Produire de bonnes semences, perpétuer le lignage : relations de parenté et reproduction de la diversité des sorghos chez les Masa-Bugudum du Cameroun

par Jean Wencelius

Thèse de doctorat en Anthropologie

Sous la direction de Michael Houseman et de Eric Garine.

Le président du jury était Sophie Blanchy.

Le jury était composé de Michael Houseman, Eric Garine, Sophie Blanchy, Hubert Cochet, Laura M. Rival, Doyle Mc Key.

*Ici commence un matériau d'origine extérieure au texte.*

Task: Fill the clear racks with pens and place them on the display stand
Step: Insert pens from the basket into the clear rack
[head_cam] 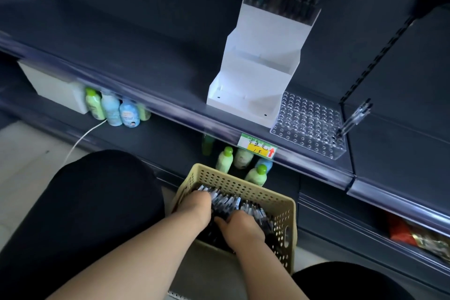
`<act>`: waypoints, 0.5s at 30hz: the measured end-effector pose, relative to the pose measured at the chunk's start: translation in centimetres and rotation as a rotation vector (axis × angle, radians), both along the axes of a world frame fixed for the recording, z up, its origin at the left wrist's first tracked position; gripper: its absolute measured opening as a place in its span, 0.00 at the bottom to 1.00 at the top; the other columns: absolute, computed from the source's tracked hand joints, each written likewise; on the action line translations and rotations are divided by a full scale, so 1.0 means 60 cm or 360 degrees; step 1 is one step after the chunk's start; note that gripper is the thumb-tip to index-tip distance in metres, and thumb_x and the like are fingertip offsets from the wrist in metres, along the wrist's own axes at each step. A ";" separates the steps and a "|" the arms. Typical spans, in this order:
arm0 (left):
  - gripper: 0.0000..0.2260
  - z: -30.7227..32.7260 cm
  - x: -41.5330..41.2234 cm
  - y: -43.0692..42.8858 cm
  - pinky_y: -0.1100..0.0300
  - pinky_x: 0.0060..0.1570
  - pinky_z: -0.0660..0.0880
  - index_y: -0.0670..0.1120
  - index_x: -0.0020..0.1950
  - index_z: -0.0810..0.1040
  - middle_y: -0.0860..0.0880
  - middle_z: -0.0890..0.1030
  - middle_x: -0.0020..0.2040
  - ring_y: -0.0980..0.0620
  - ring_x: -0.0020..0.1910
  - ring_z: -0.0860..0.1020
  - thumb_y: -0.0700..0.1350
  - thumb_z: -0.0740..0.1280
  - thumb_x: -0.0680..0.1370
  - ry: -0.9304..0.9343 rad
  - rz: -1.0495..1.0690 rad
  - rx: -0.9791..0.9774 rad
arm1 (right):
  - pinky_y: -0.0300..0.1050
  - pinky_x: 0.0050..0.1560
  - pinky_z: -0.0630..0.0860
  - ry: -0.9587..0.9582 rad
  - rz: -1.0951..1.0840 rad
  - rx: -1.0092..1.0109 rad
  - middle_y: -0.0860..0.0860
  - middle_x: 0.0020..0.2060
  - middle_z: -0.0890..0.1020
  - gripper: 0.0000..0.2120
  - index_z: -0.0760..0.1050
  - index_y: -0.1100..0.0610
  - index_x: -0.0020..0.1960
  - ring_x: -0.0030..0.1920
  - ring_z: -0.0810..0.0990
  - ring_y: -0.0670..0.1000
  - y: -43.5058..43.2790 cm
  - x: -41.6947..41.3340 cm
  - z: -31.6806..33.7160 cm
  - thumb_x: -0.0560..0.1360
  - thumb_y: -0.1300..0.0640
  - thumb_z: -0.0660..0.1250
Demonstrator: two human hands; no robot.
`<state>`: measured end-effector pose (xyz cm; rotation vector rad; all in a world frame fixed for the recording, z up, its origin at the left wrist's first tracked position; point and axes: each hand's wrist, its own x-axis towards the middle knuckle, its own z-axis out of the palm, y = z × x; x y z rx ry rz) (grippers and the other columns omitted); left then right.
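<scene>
A beige perforated basket full of dark pens stands on the floor between my knees. Both hands are down in it: my left hand lies over the pens with fingers curled into the pile, and my right hand presses on the pens beside it. Whether either hand grips pens is hidden. On the shelf above, a clear rack of holes holds one pen at its right edge. A white stepped display stand stands to its left, with a clear rack full of pens on its top step.
The dark shelf stretches left of the stand. Small bottles and more bottles stand on the lower shelf beside a white box. A yellow price label hangs on the shelf edge. Packaged goods lie at the lower right.
</scene>
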<state>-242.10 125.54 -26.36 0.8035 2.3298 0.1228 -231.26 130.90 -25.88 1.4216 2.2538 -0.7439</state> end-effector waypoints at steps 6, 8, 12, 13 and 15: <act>0.12 0.001 -0.009 -0.004 0.60 0.49 0.73 0.39 0.60 0.76 0.42 0.78 0.58 0.46 0.55 0.77 0.42 0.63 0.78 -0.0055 0.0004 -0.0098 | 0.45 0.52 0.75 -0.0004 -0.0147 -0.0178 0.54 0.53 0.81 0.23 0.75 0.57 0.56 0.54 0.79 0.55 0.010 -0.014 -0.013 0.72 0.40 0.63; 0.13 0.009 -0.013 -0.012 0.59 0.46 0.74 0.39 0.59 0.76 0.42 0.78 0.57 0.45 0.53 0.78 0.42 0.63 0.76 -0.0121 0.0033 -0.0072 | 0.47 0.53 0.77 0.0104 -0.0236 -0.0307 0.55 0.47 0.83 0.18 0.78 0.58 0.50 0.48 0.81 0.55 0.013 -0.017 -0.010 0.71 0.45 0.63; 0.07 0.021 -0.017 -0.030 0.61 0.34 0.77 0.40 0.43 0.80 0.44 0.82 0.39 0.49 0.29 0.78 0.41 0.62 0.74 -0.0330 0.0135 0.0079 | 0.40 0.38 0.77 0.0216 -0.0331 -0.0403 0.52 0.35 0.83 0.13 0.77 0.57 0.40 0.34 0.80 0.51 0.014 -0.014 -0.003 0.71 0.48 0.61; 0.07 0.024 -0.017 -0.036 0.63 0.29 0.75 0.41 0.38 0.78 0.46 0.80 0.33 0.51 0.24 0.75 0.39 0.62 0.74 -0.0392 0.0180 0.0126 | 0.38 0.33 0.74 0.0229 -0.0347 -0.0407 0.51 0.32 0.82 0.13 0.76 0.57 0.38 0.30 0.79 0.50 0.013 -0.012 -0.001 0.72 0.48 0.61; 0.10 0.029 -0.016 -0.046 0.64 0.26 0.75 0.42 0.34 0.76 0.46 0.79 0.29 0.52 0.23 0.76 0.35 0.61 0.74 -0.0505 0.0258 0.0230 | 0.36 0.25 0.68 0.0270 -0.0406 -0.0398 0.50 0.29 0.81 0.13 0.77 0.57 0.37 0.26 0.76 0.48 0.013 -0.005 0.003 0.71 0.49 0.63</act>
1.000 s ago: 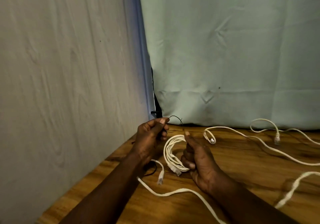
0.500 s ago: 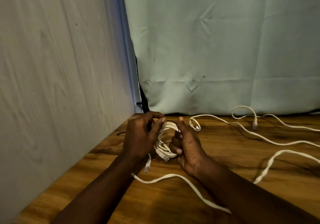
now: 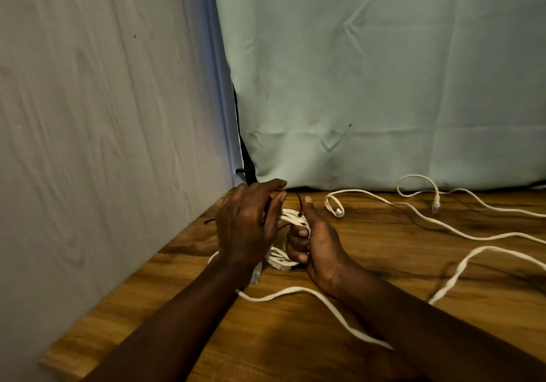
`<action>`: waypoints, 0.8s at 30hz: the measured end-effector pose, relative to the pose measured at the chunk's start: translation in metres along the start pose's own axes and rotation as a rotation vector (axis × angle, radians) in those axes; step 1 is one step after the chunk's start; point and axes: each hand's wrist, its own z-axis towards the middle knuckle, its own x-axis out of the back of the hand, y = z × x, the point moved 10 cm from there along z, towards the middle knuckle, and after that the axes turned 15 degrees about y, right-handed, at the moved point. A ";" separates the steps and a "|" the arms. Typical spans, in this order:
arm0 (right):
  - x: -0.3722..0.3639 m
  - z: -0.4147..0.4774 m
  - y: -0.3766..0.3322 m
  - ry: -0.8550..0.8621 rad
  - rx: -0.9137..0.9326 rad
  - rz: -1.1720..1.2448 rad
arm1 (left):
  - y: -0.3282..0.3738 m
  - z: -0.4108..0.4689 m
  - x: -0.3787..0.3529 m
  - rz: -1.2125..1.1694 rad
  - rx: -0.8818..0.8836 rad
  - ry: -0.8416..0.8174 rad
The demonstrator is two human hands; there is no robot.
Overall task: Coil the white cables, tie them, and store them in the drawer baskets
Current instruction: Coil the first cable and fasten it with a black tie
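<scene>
A coiled white cable [image 3: 291, 217] sits between my two hands above the wooden table [image 3: 295, 337]. My right hand [image 3: 316, 242] grips the coil's right side, thumb pointing up. My left hand [image 3: 248, 222] covers the coil's left side, its fingers on a thin black tie [image 3: 300, 204] that loops over the top of the coil. A plug end of the coil [image 3: 280, 265] pokes out below. Another white cable [image 3: 298, 291] runs loose under my forearms.
Several loose white cables [image 3: 443, 225] with clear plugs [image 3: 435, 204] trail across the table to the right. A pale wood-grain panel [image 3: 103, 145] closes the left side, a light green cloth [image 3: 369, 86] hangs behind. A black strap [image 3: 246, 163] shows in the corner.
My left hand came in from holding the tie's end out to the side and now lies against the coil. The black tie has gone over the coil. The view shifted slightly.
</scene>
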 end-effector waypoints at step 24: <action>0.020 -0.001 -0.023 0.222 0.307 -0.272 | -0.046 -0.026 -0.033 -0.715 0.965 -0.431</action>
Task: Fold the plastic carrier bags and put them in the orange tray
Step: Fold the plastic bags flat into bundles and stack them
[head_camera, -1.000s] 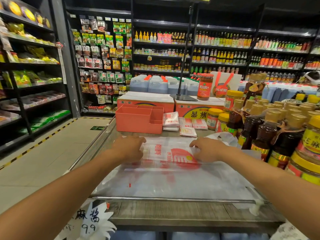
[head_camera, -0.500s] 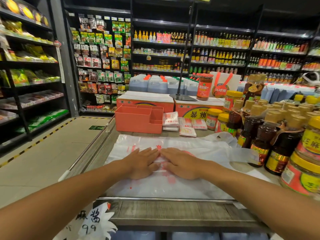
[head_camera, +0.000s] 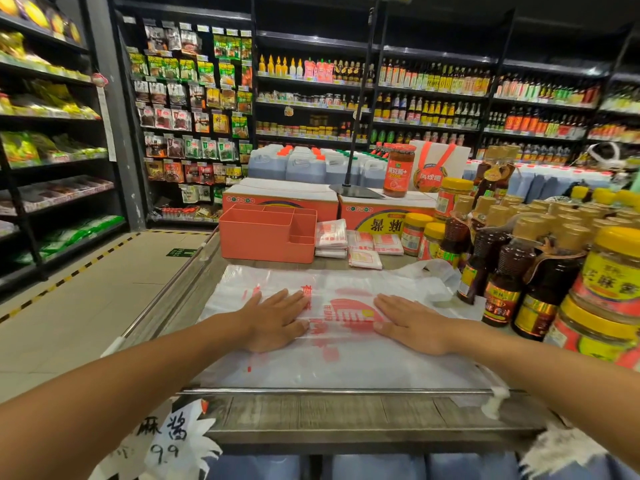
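A white plastic carrier bag (head_camera: 346, 362) with red print lies spread flat across the display table. My left hand (head_camera: 273, 322) presses flat on its left half, fingers straight. My right hand (head_camera: 410, 323) presses flat on its right half, a gap with the red logo between the two hands. The bag's handles (head_camera: 433, 275) trail off to the far right. The orange tray (head_camera: 266, 233), with several compartments, stands at the far side of the table. Small folded bags (head_camera: 330, 235) lie in piles just right of the tray.
Brown sauce bottles (head_camera: 498, 271) and yellow-lidded jars (head_camera: 613, 271) crowd the right side, close to my right forearm. Orange cartons (head_camera: 280, 199) and a sign stand (head_camera: 356, 190) sit behind the tray. A metal rail (head_camera: 332, 391) edges the table front. The aisle floor (head_camera: 86, 299) lies to the left.
My hands were together at the bag's middle half a second ago; they have slid apart sideways, flat on the plastic. A second ago they held the bag farther away.
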`<action>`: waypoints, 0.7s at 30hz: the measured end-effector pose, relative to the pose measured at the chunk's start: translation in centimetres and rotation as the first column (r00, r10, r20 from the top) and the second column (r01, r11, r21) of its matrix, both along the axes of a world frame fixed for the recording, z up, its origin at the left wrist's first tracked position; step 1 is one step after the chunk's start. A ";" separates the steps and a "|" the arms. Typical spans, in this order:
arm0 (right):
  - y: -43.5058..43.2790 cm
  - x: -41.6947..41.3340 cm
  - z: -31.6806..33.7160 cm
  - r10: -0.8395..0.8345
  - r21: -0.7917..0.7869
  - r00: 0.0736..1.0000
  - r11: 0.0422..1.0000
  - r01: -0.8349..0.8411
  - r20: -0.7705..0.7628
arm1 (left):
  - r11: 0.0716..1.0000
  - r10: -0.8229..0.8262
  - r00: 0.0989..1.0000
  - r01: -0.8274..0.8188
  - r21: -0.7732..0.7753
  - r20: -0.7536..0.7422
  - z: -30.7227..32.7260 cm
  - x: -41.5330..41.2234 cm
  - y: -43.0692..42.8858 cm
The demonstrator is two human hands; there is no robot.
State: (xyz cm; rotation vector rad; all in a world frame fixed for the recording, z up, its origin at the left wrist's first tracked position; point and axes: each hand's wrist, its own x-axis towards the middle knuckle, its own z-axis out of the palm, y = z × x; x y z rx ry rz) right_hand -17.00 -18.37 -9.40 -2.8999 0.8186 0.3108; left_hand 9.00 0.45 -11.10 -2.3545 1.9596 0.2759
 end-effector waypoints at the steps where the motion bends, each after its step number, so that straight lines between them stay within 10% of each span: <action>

Les rapporteurs étaient Hubert Cochet, Laura M. Rival.


  • Résumé

    Ce travail de thèse porte sur l’étude des relations, telles qu’elles sont conçues par les Masa, entre la reproduction des sorghos et celle des humains. Pendant vingt-deux mois des enquêtes ethnographiques ont été menées dans l’Extrême-Nord du Cameroun afin de décrire les processus techniques, cognitifs, sociaux et rituels nécessaires au maintien et à la reproduction des variétés de sorgho d’une année à l’autre et à leur transmission entre générations de cultivateurs. Le sorgho est essentiel à la vie matérielle et sociale des Masa. Plante phare de l’agrosystème, aliment de base, ingrédient rituel, il est aussi un marqueur de l’identité des individus qui font de sa transmission, de père en fils, un symbole de la continuité du patrilignage. Pourtant, lors du décès d’un individu, ses semences deviennent stériles ; elles ne recouvrent leur fertilité que par le biais d’un circuit rituel mobilisant les relations de parenté et d’alliance qui, jadis, avaient permis au défunt de se reproduire. L’analyse de ce rituel, ainsi que des règles d’héritage et des funérailles, met en évidence que la capacité des sorghos à se reproduire procède de celle de leur propriétaire. La capacité génésique des individus, condition nécessaire à la perpétuation du patrilignage, ne peut, cependant, se transmettre en ligne agnatique sans recours aux flux horizontaux de l’alliance. Grâce à une analyse systématique des pratiques agricoles, des connaissances ethnobotaniques de la diversité des sorghos ainsi que des réseaux d’échange de semences, il est apparu que les relations d’alliance sont également centrales à la reproduction interannuelle des sorghos, y compris ceux présentés comme les ‘semences de nos pères. L’ambition de ce travail est de montrer, notamment grâce à l’adoption d’une méthodologie mixte alliant approches qualitatives et quantitatives, que l’étude des conceptions relatives à la reproduction des plantes cultivées apporte un éclairage pertinent à la compréhension de la reproduction des sociétés humaines.

  • Titre traduit

    Producing fertile seeds, perpetuating the lineage : reproducing sorghum diversity through kinship among the Masa-Bugudum of Cameroon


  • Résumé

    The relations, as conceived of by the Masa, between the reproduction of sorghum and that of humans is the main of focus of this thesis. From 2009 to 2010, twenty-two months of ethnographic fieldwork was carried out in several villages of Far-North Cameroon, mainly in Nuldayna, in order to document the technical, cognitive, social and ritual processes by which farmers maintain and reproduce, both on a yearly basis and from generation to generation, a wide array of sorghum landraces. Sorghum is a keystone of the Masa material and social life. It is by far the main crop, the main staple, a widely used ritual ingredient and, through its transmission across generations, a symbol of social identity and of the patrilineage’s continuity. However, after a man’s death, his sorghum seeds become sterile. Their fertility may only be regained by triggering a ritual circuit involving the kinship relationships that had enabled the deceased to marry. The analysis of this ritual, as well as those related to funerals and inheritance, shows that the sorghum’s reproductive capabilities are dependent on those of its owner. While individuals’ procreative powers are held to be a necessary condition for perpetuating the patrilineage both materially and socially, these powers cannot be transmitted in the male line without involving the horizontal relations of affinity. Moreover, the systematic analyses of agricultural practices, of ethnobotanical knowledge regarding sorghum diversity and of seed exchange networks, reveals that affinity is also essential for the inter-annual reproduction and maintenance of sorghum, including those seeds that are proudly presented as ‘the seeds of our fathers.’ More generally, this work attempts to demonstrate that, using mixed qualitative and quantitative methods, the study of crops and of the indigenous conceptions related to their reproduction can provide important insights into the study of human societies.